* _TASK_: The answer must be an exact copy of the lines from the top of the listing below through the line with "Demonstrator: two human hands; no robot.", with no pictures.

○ ○ ○ ○ ○ ○ ○

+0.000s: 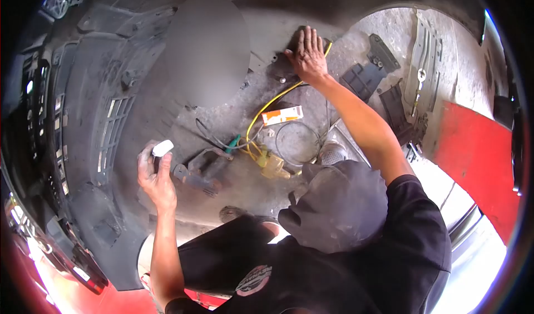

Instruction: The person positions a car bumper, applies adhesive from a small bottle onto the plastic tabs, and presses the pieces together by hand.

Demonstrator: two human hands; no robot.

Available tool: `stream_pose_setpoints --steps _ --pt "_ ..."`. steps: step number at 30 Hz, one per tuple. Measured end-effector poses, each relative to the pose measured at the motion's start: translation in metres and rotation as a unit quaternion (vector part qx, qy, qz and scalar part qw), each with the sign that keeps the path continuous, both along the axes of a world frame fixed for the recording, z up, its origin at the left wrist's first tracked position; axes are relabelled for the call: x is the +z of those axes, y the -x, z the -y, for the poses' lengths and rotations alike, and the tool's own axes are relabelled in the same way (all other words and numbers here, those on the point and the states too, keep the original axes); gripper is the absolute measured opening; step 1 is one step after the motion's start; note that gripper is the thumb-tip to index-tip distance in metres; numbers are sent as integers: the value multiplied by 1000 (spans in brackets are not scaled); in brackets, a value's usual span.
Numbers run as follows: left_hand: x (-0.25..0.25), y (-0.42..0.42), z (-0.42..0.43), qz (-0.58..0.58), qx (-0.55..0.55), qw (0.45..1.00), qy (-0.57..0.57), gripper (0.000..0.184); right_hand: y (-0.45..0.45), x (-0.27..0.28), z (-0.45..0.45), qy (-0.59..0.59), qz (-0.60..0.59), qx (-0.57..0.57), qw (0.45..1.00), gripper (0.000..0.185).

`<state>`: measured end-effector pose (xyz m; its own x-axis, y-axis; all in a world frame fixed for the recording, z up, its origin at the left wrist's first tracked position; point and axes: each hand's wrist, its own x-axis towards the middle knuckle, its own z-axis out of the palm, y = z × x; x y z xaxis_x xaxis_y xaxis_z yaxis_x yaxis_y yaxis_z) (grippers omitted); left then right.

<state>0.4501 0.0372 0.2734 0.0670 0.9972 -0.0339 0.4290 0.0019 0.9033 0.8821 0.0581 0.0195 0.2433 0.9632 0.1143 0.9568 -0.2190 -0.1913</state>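
Seemingly for control, the left hand [154, 175] pinches a white object [163, 147]. The right hand [309, 59] lies flat, fingers spread, perhaps bracing.

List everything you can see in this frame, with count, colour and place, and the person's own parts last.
small rounded block: one, white, held at centre-left
large slotted plastic panel: one, black, left side
thin cord: one, yellow, centre
printed rectangular box: one, orange and white, centre
tubular piece: one, green, left below box
translucent item: one, yellow, below box
flat plastic brackets: several, black, upper right
broad flat panel: one, red, right
other small parts: uncountable, too unclear
fabric cap: one, grey, lower centre
short-sleeved shirt: one, black, bottom
left hand: one, bare, gripping the block
right hand: one, bare, spread, upper centre
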Motion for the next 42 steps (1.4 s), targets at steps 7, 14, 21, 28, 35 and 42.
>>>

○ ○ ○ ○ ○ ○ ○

* _TASK ANSWER_:
+0.000s: 

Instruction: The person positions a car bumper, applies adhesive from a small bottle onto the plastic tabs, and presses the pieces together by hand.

Demonstrator: two human hands; no robot.

The exercise is done; no more work remains.